_Exercise details_
Count every line below that holds "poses". The answer is the number alone.

::: Data to use :::

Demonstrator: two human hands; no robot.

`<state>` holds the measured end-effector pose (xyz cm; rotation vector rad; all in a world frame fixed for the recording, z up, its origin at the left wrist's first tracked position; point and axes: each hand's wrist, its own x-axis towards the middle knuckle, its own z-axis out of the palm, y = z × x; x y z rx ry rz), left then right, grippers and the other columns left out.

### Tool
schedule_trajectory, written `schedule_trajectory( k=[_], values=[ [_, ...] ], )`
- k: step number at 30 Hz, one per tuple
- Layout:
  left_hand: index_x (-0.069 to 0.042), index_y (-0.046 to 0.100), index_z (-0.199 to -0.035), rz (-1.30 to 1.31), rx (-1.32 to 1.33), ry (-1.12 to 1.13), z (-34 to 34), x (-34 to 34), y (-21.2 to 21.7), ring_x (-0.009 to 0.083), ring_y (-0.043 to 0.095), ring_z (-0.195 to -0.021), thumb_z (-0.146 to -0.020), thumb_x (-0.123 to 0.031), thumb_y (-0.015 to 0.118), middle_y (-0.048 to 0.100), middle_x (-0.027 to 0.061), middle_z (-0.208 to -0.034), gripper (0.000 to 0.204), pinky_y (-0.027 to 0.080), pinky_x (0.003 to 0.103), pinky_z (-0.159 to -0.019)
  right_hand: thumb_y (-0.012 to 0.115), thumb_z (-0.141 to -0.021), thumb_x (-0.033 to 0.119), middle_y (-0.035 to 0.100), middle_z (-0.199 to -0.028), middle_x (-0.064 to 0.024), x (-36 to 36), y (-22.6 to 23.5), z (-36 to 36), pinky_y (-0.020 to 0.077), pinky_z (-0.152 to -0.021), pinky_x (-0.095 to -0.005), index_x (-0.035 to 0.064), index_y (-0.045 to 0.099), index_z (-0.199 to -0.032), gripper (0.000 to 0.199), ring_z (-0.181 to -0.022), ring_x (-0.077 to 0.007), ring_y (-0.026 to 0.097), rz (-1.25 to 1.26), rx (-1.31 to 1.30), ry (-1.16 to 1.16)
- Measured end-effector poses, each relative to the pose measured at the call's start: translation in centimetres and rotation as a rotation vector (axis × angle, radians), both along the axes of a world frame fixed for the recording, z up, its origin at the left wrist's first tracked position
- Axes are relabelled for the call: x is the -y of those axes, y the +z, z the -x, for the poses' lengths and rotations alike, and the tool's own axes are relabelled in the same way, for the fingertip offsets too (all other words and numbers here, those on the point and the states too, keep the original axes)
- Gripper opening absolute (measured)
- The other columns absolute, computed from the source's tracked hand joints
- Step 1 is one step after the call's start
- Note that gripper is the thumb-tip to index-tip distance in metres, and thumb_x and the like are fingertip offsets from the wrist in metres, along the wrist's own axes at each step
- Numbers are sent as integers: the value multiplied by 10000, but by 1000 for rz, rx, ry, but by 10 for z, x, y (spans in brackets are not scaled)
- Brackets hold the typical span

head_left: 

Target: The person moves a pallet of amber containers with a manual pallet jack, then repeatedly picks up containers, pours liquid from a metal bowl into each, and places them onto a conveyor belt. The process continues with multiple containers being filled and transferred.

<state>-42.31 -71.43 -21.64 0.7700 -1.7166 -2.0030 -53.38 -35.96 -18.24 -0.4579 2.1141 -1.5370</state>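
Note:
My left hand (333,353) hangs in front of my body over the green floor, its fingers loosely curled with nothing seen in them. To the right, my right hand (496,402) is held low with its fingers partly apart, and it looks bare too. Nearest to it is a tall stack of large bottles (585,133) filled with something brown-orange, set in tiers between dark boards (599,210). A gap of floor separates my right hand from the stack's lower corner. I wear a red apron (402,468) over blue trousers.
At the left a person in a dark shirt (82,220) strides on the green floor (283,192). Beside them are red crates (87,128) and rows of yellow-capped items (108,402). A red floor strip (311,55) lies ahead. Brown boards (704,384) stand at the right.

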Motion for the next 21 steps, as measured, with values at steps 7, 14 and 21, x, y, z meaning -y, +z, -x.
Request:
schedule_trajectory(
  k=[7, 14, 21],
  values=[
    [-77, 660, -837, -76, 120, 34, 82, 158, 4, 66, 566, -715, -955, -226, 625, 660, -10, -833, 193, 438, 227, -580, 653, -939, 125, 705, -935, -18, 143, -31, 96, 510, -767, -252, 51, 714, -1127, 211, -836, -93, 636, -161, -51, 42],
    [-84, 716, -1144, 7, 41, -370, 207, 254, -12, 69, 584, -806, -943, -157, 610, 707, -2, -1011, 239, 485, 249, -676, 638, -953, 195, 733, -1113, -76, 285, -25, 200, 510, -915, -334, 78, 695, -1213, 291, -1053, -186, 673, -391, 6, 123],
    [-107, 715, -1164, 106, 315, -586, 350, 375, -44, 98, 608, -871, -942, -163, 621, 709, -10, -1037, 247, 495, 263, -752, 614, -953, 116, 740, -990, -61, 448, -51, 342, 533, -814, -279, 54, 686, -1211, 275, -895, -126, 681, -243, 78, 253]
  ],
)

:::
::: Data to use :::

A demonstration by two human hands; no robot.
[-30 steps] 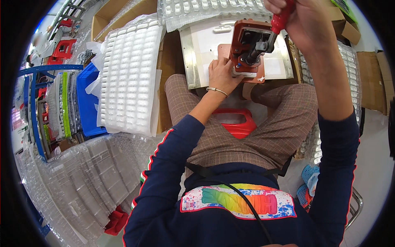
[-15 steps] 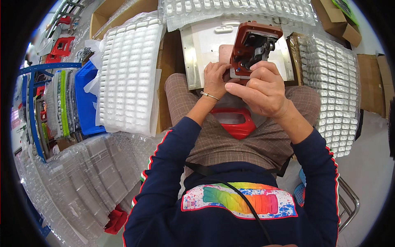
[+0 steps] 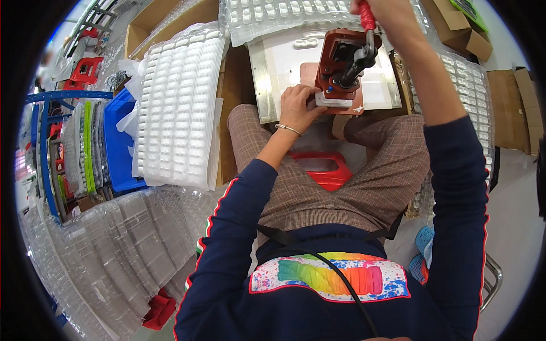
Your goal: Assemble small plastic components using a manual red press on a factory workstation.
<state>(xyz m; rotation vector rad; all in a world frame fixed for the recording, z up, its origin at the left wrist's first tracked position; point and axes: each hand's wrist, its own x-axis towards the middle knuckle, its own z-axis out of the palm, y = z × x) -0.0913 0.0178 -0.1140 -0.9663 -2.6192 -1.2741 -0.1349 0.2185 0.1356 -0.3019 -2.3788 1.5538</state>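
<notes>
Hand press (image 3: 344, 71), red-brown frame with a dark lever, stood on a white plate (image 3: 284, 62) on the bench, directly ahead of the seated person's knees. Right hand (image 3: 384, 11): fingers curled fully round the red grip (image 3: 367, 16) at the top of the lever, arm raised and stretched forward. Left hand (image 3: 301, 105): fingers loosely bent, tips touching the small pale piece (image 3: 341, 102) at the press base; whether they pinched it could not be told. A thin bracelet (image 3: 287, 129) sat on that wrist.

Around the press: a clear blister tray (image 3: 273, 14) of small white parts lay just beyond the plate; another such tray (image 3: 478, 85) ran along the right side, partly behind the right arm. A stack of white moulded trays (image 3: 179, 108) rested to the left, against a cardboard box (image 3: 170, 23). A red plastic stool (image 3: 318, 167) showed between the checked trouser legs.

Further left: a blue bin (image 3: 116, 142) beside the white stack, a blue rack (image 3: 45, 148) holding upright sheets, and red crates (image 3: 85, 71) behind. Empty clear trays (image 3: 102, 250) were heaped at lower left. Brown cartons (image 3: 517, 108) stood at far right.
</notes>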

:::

_Task response_
2